Pursuant to 42 U.S.C. § 406(b)(1)(A), when a court “renders a judgment favorable to a claimant . . . who was represented before the court by an attorney,” the court may award “a reasonable fee for such representation, not in excess of 25 percent of the total of the past-due benefits to which the claimant is entitled by reason of such judgment[.]” A remand that ultimately results in an award of benefits is a judgment that is favorable to a claimant. Jackson v. Astrue, 705 F.3d 527, 531 (5th Cir. 2013).

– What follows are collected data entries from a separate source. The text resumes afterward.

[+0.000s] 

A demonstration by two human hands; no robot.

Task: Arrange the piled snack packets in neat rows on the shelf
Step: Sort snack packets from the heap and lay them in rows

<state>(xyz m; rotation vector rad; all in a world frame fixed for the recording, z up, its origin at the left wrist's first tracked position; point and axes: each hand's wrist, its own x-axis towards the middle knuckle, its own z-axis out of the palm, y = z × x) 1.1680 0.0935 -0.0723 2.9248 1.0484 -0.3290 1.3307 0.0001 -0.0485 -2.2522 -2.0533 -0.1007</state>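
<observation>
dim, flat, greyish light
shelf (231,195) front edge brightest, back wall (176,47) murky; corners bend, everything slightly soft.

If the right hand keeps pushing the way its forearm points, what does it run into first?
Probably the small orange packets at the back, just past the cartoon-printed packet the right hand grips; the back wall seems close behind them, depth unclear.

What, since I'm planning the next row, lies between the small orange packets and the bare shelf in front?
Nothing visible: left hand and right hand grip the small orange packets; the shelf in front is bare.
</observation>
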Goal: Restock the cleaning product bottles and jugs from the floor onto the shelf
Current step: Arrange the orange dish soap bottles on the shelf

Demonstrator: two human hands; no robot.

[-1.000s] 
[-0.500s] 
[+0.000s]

“Fees under [Section] 406(b) satisfy a client’s obligation to his or her counsel and, accordingly, are paid out of the plaintiff’s social security benefits.” Siebe v. Comm’r of Soc. Sec. Admin., No. 5:19-CV-30, 2021 WL 3493167, at *1 (E.D. Tex. Apr. 16, 2021). A contingency fee agreement may set the amount of Section 406(b) fees so long as (1) the amount complies with Section 406(b)’s 25% cap and (2) the amount is reasonable under the facts of the case—i.e., it does not result in a windfall for the attorney. Gisbrecht v. Barnhart, 535 U.S. 789, 807–08, 122 S.Ct. 1817,

1 The Court granted Plaintiff leave to file a motion for Section 406(b) fees once she completed the administrative process on remand. (Dkt. #24). Plaintiff’s counsel has now filed the Section 406(b) motion. (Dkt. #28). Therein, Plaintiff’s counsel states that “[t]his motion is timely as the administrative process was just recently completed.” (Dkt. #28 at 1).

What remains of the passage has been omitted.